As though all this wasn’t bad enough, I was about 4 miles in to my journey when I realised my two drinks bottles were still in the fridge. I didn’t think that it would matter, as I could buy drinks from shops and stick them in my drinks holders. I landed up lost twice and then my wife phoned to say she had discovered my drinks bottles. By this time I had had a 10 mile detour, and we agreed to meet in Edzell to handover my drinks. I was confident I was back on the right road, but after turning off just short of Stonehaven I did a big loop and found myself heading down towards Stonehaven again. I had now done 45 miles, to find myself 18 miles away from home, on a first day that was scheduled for 106 miles.

So what did I do? Well I’m not ashamed to say I cheated. I changed the rendezvous with my wife to Stonehaven, bunged the bike on the roof of the car, and she took me almost to Forfar on the A90. I then cycled to Kirriemuir, Blairgowrie and eventually after quite a climb to Pitlochry. I had done just over 90 miles, as best as I can reckon, though my technology let me down – my iphone ran out of battery and my cheap wired Lidl cycle computer refused to recognise the magnet for a prolonged period of time. 

I booked into a youth hostel in Pitlochry, went for a curry and a couple (strictly) of drinks. I don’t think I was the most congenial of companions, curry and lack of experience sleeping in a dormitory, probably didn’t endear me to my roommates. 

The next day I set off, fortified by a surprisingly good breakfast after repairing a puncture in my back tyre, and discovering how difficult it is to get a decent pressure from a cheap mini-pump. 

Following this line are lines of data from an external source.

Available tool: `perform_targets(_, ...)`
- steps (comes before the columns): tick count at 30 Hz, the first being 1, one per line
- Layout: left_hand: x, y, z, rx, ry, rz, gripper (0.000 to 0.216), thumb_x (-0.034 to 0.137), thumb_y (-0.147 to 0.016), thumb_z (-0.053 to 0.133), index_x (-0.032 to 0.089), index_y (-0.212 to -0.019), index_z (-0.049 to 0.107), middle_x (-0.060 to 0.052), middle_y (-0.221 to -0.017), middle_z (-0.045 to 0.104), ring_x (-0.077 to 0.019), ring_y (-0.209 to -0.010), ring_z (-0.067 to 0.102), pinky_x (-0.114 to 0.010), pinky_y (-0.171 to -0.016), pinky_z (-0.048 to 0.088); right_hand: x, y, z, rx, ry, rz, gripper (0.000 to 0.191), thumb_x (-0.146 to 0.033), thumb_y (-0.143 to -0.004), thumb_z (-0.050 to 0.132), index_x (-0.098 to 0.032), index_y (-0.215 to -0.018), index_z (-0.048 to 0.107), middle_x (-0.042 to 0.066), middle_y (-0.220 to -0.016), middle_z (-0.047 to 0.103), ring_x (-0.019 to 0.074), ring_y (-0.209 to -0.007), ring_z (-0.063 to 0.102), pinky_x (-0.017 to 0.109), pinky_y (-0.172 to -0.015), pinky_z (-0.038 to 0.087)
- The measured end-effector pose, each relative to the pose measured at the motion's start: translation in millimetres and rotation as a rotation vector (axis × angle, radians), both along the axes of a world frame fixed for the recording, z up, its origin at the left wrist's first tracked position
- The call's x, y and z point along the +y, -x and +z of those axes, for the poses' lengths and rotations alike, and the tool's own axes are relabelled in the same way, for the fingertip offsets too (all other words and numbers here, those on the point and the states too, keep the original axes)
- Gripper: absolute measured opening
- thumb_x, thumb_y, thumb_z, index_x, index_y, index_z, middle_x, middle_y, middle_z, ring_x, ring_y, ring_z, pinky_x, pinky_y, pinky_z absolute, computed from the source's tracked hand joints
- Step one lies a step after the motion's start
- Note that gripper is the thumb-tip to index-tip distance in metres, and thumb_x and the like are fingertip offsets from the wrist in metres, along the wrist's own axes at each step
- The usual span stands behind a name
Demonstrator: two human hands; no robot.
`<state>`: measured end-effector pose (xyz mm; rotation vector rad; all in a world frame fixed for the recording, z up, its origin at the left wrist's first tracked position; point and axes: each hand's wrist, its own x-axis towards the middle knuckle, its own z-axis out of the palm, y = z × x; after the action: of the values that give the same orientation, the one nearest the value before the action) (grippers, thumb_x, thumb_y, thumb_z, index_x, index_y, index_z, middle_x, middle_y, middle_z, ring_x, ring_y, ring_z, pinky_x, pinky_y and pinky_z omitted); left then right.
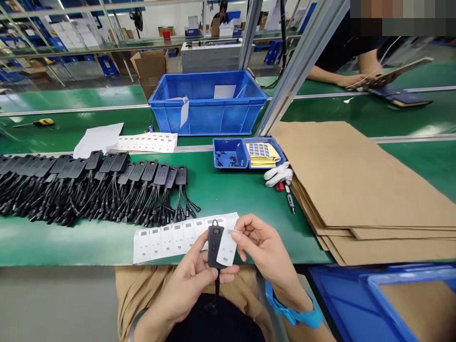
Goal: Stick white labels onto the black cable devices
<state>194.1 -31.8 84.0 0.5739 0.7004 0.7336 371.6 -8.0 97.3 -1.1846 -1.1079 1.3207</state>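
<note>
My left hand [190, 280] grips a small black device [214, 244] with a lit display and a cable hanging down. My right hand [263, 249] pinches a white label [227, 249] and holds it against the device's right side. Both hands are close to my body, just over the near edge of the green table [231, 199]. A white label sheet [171, 237] lies right behind the hands. A long row of identical black devices with cables [89, 187] lies on the table to the left.
A stack of brown cardboard sheets [356, 185] fills the right side. A small blue tray [231, 153] with yellow sheets, a white glove [278, 173] and a pen sit mid-table. A large blue crate [208, 102] stands behind. Another person's hand [351, 80] works at far right.
</note>
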Motion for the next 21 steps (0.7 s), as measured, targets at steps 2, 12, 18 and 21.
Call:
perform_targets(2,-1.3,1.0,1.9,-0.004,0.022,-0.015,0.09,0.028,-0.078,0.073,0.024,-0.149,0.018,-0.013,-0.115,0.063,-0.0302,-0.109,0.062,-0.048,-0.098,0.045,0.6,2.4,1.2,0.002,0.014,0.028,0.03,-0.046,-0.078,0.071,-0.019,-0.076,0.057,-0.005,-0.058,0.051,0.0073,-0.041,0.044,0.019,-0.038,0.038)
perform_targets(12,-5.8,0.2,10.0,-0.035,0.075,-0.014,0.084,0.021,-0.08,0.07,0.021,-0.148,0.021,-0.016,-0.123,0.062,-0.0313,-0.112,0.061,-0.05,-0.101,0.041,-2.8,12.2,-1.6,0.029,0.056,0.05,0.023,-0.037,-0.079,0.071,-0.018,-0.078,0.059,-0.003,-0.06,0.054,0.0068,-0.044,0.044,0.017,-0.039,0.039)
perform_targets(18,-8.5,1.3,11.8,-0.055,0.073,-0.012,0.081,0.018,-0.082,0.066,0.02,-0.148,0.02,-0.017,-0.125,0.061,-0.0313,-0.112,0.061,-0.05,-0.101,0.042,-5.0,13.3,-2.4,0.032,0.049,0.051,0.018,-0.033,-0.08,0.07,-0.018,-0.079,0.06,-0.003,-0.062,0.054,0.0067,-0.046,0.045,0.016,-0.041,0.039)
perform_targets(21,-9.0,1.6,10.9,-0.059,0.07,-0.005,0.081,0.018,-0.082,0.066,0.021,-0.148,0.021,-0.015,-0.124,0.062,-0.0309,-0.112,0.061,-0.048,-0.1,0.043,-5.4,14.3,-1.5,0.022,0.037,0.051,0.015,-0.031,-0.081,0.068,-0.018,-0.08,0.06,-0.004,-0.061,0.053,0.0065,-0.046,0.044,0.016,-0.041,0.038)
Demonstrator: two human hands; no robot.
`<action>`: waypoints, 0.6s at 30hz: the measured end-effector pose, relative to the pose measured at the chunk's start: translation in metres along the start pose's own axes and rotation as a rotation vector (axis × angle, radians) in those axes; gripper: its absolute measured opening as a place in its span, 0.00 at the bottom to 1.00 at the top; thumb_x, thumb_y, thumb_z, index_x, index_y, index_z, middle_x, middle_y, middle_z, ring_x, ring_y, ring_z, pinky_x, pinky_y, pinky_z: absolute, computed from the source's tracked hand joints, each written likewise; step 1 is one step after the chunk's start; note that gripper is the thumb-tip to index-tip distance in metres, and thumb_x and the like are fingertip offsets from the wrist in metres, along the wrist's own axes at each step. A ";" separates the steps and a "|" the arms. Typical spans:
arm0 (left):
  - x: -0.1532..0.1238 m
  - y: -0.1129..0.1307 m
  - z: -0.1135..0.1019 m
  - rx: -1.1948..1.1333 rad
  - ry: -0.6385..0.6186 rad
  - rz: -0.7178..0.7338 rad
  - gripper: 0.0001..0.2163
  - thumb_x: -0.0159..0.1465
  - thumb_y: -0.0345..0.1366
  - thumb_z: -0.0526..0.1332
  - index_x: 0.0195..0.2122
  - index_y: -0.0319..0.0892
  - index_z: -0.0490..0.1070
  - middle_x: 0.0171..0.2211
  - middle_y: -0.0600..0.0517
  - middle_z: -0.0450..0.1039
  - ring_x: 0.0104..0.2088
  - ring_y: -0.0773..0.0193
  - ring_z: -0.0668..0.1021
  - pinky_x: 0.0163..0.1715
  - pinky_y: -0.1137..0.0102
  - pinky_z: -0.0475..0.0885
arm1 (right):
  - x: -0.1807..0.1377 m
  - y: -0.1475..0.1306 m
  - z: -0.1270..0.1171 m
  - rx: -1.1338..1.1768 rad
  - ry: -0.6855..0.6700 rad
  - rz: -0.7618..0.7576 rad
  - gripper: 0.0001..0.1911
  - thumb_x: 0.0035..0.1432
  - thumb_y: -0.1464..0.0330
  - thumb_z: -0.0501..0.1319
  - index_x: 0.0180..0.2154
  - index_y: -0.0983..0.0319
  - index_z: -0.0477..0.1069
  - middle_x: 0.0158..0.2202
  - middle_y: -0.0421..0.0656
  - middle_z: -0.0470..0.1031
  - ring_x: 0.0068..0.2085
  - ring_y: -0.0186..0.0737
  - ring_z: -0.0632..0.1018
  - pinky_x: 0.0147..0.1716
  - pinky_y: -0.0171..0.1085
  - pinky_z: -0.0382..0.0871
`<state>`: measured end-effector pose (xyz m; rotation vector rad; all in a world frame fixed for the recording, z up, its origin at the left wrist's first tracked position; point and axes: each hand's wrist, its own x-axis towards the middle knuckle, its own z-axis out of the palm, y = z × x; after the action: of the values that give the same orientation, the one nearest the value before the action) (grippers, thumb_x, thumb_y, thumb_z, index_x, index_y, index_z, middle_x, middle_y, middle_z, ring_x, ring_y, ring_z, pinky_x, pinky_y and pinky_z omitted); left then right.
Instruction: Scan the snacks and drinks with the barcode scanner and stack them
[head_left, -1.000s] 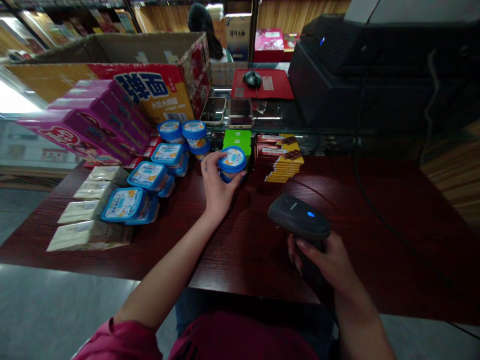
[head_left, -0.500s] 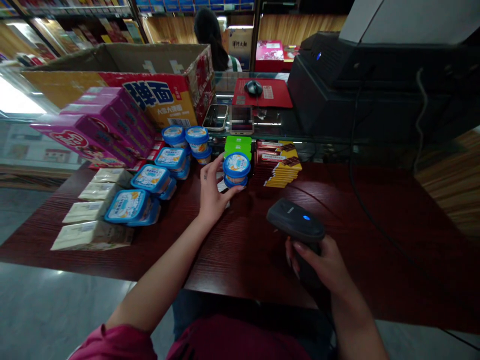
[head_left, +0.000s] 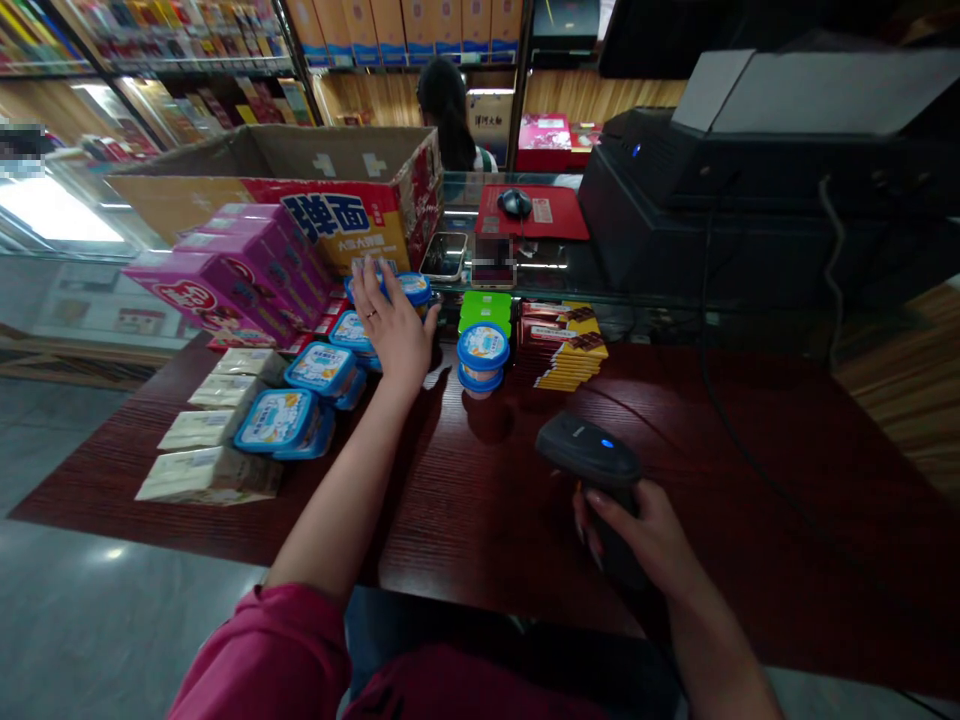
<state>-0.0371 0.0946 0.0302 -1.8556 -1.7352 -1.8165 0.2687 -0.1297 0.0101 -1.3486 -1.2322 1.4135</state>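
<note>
The left hand point(head_left: 394, 325) lies palm down over the blue-lidded cups point(head_left: 415, 288) at the back of the dark wooden table point(head_left: 750, 480), just in front of the cardboard box point(head_left: 330, 215). Its fingers are spread and nearly straight. The hand hides most of these cups, with only part of one lid showing past its edge, so it is unclear whether the palm touches them. A ring shows on one finger.

Just to the right of that hand, apart from it, a stack of two cups point(head_left: 483, 350) stands upright before a green box point(head_left: 486, 308). The lower cup is mostly covered by the upper.

The right hand point(head_left: 646, 540) is wrapped around the handle of a barcode scanner point(head_left: 589, 458). The fingers are curled tightly and hide the grip, and the scanner's head, with a small blue light, points towards the stack.

Left of the reaching hand, tilted blue tubs point(head_left: 322, 368) overlap in a row beside pale packets point(head_left: 206, 475) and pink boxes point(head_left: 225, 280). Their print is too small to read. Chocolate bars point(head_left: 562, 345) are fanned out to the right of the green box. A black machine point(head_left: 675, 200) fills the far right, its top cut off by the frame.
</note>
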 end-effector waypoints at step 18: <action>-0.026 -0.002 -0.021 -0.098 -0.061 0.120 0.22 0.68 0.34 0.66 0.63 0.46 0.69 0.68 0.37 0.64 0.71 0.45 0.68 0.75 0.47 0.59 | -0.001 -0.002 0.003 0.050 -0.005 0.034 0.27 0.56 0.45 0.74 0.30 0.63 0.76 0.22 0.43 0.77 0.17 0.35 0.74 0.15 0.33 0.69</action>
<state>-0.0453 0.0650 0.0176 -2.0240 -1.5415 -1.8499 0.2656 -0.1308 0.0116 -1.3378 -1.1745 1.4630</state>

To avoid the A9 I had another large climb to Tummel Bridge and discovered that my back brake calliper was loose, which meant one pad was dragging on my rim. I only had one Allen key with me – but unfortunately it was the wrong size. Eventually I found another cyclist with a multi-tool and managed to tighten it, but not before the brake pad had been well-worn down and the rim was looking a bit the worse for wear. 

I stopped in Killin and had a pretty perfect custard and berry cake and cup of coffee, but somehow on leaving I missed the cycle track and landed up on a rather busy A85 to Crianlarich. By now I was rather fed-up and toiling but the run down to Tarbet was pretty good and I was able to build up a bit of speed and got to Helensburgh feeling reasonably good. 

Highlights:- 

Just making it 180 + miles in two days despite my lack of preparation. 

Time to myself – I find I’m quite happy with my own company, especially when I have something to do, like cycle. 

Exploring new places, even when I was lost! 

Low Points:- 

Hills, despite losing a lot of weight I think I’m still too heavy to make a decent climber. Mind you I don’t think the fact I was carrying a rucksack on my back, which weighed more than a lot of racing bikes helped.

Headwinds and feeling so tired that I was plodding along in my lowest gear even on a relatively small climb. 

Still not having made 100 miles in a day. 

So the only question left is – when can I do it again? 





James


----------



## aberal (10 Apr 2011)

Brilliant mate. You done good.




Sounds like you had a rare old time and those distances are pretty darn good, even if you didn't make the ton. But dear oh dear, you need to get that backpack off your back. You'll do yourself some serious harm there. If your bike doesn't have the proper eyelets for panniers then you can buy clip on ones. Or better still - and here's a wacky old thought - buy a new bike!!!



Oh, and a multi tool....


----------



## funnymummy (12 Apr 2011)

Great tale James ,So will you do it again..?


----------